**Exercise description:** Copy out the listing beneath, missing nothing.

**Collected material:**

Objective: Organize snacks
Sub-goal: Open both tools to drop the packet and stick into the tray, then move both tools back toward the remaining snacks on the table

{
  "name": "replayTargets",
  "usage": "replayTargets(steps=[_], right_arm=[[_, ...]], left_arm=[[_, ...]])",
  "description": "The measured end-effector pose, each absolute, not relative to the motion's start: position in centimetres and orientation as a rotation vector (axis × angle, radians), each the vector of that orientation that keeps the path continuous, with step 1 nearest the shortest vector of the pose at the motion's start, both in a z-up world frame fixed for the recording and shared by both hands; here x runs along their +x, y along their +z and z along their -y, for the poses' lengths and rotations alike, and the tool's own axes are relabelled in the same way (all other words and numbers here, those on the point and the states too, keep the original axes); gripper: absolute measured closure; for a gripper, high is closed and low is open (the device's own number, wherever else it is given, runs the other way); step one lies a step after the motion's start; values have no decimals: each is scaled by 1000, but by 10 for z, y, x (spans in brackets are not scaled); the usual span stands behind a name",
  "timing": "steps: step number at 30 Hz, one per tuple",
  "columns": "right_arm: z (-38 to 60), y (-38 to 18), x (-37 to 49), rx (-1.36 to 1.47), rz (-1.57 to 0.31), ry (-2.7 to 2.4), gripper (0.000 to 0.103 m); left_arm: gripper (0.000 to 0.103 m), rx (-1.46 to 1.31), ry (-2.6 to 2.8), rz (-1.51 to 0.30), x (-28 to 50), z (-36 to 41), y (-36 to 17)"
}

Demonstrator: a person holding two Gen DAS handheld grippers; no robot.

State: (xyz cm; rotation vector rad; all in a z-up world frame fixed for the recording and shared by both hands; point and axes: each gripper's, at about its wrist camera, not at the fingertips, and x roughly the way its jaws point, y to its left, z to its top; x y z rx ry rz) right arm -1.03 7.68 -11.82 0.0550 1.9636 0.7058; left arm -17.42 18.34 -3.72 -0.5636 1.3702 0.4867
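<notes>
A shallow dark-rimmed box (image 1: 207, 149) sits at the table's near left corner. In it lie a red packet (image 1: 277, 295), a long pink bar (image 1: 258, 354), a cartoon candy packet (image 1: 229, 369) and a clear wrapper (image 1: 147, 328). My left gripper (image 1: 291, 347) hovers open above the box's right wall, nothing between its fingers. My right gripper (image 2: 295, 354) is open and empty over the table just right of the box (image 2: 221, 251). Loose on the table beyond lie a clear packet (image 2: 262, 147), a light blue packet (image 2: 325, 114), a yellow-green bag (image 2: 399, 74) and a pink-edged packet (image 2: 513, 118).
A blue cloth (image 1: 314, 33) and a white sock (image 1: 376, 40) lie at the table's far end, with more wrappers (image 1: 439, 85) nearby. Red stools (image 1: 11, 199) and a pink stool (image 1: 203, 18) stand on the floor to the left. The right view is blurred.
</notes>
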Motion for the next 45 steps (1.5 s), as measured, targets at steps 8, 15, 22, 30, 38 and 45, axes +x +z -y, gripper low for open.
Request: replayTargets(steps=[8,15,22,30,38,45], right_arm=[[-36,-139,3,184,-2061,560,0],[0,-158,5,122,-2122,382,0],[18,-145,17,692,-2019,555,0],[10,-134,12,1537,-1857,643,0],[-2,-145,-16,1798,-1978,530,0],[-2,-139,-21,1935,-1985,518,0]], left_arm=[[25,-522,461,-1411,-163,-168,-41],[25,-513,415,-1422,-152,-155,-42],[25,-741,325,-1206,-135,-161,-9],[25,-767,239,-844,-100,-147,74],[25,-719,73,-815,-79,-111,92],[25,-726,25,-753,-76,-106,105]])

**Solution to this problem:**
Objective: Organize snacks
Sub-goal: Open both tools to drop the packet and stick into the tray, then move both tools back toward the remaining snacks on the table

{
  "name": "replayTargets",
  "usage": "replayTargets(steps=[_], right_arm=[[_, ...]], left_arm=[[_, ...]])",
  "description": "The measured end-effector pose, each absolute, not relative to the motion's start: position in centimetres and orientation as a rotation vector (axis × angle, radians), each the vector of that orientation that keeps the path continuous, with step 1 nearest the shortest vector of the pose at the motion's start, both in a z-up world frame fixed for the recording and shared by both hands; here x runs along their +x, y along their +z and z along their -y, for the poses' lengths and rotations alike, and the tool's own axes are relabelled in the same way (all other words and numbers here, those on the point and the states too, keep the original axes); gripper: absolute measured closure; for a gripper, high is closed and low is open (the device's own number, wherever else it is given, runs the other way); step one lies a step after the motion's start; values have no decimals: each is scaled by 1000, but by 10 for z, y, x (spans in brackets are not scaled); the usual span stands behind a name",
  "timing": "steps: step number at 30 Hz, one per tuple",
  "columns": "right_arm: z (-38 to 60), y (-38 to 18), x (-37 to 49), rx (-1.36 to 1.47), rz (-1.57 to 0.31), ry (-2.7 to 2.4), gripper (0.000 to 0.103 m); left_arm: gripper (0.000 to 0.103 m), rx (-1.46 to 1.31), ry (-2.6 to 2.8), rz (-1.51 to 0.30), x (-28 to 50), z (-36 to 41), y (-36 to 17)"
}

Demonstrator: a person holding two Gen DAS handheld grippers; no robot.

State: (xyz cm; rotation vector rad; all in a z-up world frame fixed for the recording and shared by both hands; point and axes: each gripper's, at about its wrist camera, not at the fingertips, and x roughly the way its jaws point, y to its left, z to its top; x y z rx ry rz) right arm -1.03 7.68 -11.82 0.0550 1.9636 0.7058; left arm -17.42 18.34 -3.72 -0.5636 1.3702 0.4867
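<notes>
A shallow dark-rimmed box (image 1: 207, 149) sits at the table's near left corner. In it lie a red packet (image 1: 277, 295), a long pink bar (image 1: 258, 354), a cartoon candy packet (image 1: 229, 369) and a clear wrapper (image 1: 147, 328). My left gripper (image 1: 291, 347) hovers open above the box's right wall, nothing between its fingers. My right gripper (image 2: 295, 354) is open and empty over the table just right of the box (image 2: 221, 251). Loose on the table beyond lie a clear packet (image 2: 262, 147), a light blue packet (image 2: 325, 114), a yellow-green bag (image 2: 399, 74) and a pink-edged packet (image 2: 513, 118).
A blue cloth (image 1: 314, 33) and a white sock (image 1: 376, 40) lie at the table's far end, with more wrappers (image 1: 439, 85) nearby. Red stools (image 1: 11, 199) and a pink stool (image 1: 203, 18) stand on the floor to the left. The right view is blurred.
</notes>
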Motion for the next 45 steps (1.5 s), as measured, targets at steps 8, 15, 22, 30, 38 and 45, axes +x +z -y, gripper low for open.
Request: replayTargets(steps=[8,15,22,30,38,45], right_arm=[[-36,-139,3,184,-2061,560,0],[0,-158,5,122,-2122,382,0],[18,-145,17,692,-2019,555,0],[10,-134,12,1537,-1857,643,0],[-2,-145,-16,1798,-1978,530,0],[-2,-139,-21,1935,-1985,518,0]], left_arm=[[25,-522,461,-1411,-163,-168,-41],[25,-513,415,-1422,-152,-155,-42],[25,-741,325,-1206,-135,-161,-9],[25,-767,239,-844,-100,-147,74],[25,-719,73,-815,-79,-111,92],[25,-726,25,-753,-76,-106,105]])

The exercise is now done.